Hay otras almas que se encarcelaron a sí mismas en un momento dado. A veces esas cárceles tuvieron barrotes de oro. Cuando notaron que no podían desplegar sus alas para volar sintieron la soledad clavada en lo más profundo de su esencia. El oro de sus jaulas quedó grabado en sus cuerpos, y sus almas fueron prisioneras de la ignorancia, o de la avaricia, o de la estupidez del momento en el que firmaron esa cárcel. Y siempre les hicieron pensar que sería de forma vitalicia. Tal vez nunca se dieron cuenta de que lo vitalicio, lo único vitalicio que existe es la vida, que dura hasta que te mueres. Todo lo demás es transitorio, si se es capaz de descubrir. Todas las cárceles tienen puertas, y las llaves las tienen siempre los prisioneros. Pero han de tener el valor de abrirlas, la serenidad de salir, las ganas de vivir, como sea, al fin y al cabo los oros y las galas son artificios para aprisionar. Es el aire lo único que nos penetra solo con respirarlo, y está aquí, o mejor dicho, nosotros estamos en él.

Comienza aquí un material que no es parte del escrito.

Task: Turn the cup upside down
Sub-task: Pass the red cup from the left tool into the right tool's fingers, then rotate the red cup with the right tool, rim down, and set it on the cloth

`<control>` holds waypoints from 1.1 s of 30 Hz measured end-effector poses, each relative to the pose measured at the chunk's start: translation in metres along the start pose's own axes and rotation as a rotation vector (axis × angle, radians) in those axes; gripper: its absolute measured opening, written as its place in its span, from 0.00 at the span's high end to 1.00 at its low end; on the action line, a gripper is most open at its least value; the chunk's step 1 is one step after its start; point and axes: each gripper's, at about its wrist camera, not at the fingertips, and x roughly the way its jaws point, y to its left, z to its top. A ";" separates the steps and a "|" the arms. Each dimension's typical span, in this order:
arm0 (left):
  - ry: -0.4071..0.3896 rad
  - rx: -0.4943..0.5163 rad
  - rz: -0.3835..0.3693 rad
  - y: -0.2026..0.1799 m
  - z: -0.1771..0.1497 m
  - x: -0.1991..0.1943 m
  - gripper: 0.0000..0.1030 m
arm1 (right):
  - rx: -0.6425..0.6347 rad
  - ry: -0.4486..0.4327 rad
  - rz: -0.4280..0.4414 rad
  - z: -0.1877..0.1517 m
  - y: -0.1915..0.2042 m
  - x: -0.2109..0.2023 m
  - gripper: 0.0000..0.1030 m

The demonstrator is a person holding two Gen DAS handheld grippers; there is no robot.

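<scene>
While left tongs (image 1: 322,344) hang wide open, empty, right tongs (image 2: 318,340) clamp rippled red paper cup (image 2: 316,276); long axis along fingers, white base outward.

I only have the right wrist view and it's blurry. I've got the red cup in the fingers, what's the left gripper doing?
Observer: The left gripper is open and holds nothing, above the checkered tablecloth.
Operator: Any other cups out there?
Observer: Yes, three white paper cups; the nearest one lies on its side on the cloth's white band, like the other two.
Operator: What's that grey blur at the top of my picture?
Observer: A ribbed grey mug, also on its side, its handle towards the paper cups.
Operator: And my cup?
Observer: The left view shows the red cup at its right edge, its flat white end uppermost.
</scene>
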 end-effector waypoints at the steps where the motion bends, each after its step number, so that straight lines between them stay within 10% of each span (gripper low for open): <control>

No, no es esta la vida que hemos de soportar, que hemos de sacrificar, que hemos de invertir para ganar otra vida. Esta es la vida. Si hay otra llegará sin pedirla, y será tan etérea que ni tan siquiera podremos acariciarla con las manos, porque seguramente no tengamos manos para acariciar ni a la vida ni el rostro de la persona amada. Solo nos quedará, si algo queda, la fuerza de la mirada en unos ojos que no lo son, esas ventanas por las que el alma se asoma ahora, en esta vida, al mundo, por las que damos lo que somos, por las que nos pueden conocer y amar quienes quieren amarnos y conocernos, y que cerramos cada día para reconstituir la energía que nos permita volver a la vida cuando la vida amanezca en ellos.
Podemos pensar y pensar, y seguir pensando durante días, semanas o meses, y llenarnos de miedos y precauciones; podemos justificar los barrotes de oro o de plomo. Pero mientras lo hacemos nuestro espíritu tal vez nos pregunte por qué no estiramos las alas, por qué no paramos nuestra pobreza, por qué no respiramos hondo ese aire que nos puede llenar de fuerza y que sin embargo nos ahoga. Pensamos y pensamos, pero al final alguien llama a la puerta, o pita la válvula de una olla, o el semáforo cambia de color, y volvemos de nuevo a esa jaula que nos deja vivos, entre sus barrotes, los de las cosas urgentes que impiden vivir las importantes. Un día alguien nos dirá que ya está, que acabó lo urgente, y notaremos nuestras piernas flaquear, nuestras carnes colgar, nuestros rostros serán diferentes a los que eran cuando tanto tiempo antes los veíamos en aquel espejo pequeño, con orla de plástico, colgado en una pared encalada. Y ya a esta vida solo le quedará la energía de la mirada, de un alma que sigue asomándose por las ventanas buscando un mañana más allá de nuestras lágrimas.
Muchos piensan que habrá más vidas, pero yo no quiero esperar, quiero vivir esta, y quiero besar en esta, y quiero reír en esta, y cuando acabe poder dejarla con el dolor de una muerte para quienes aquí quedan, pero con la alegría de una vida vivida para quien la acaba. Y quiero poder soñar un mañana de esta vida, y que nadie me diga que sabe algo más que me ate a una jaula que yo no he elegido, la de una vida que alguien se arroga el poder de escribirme.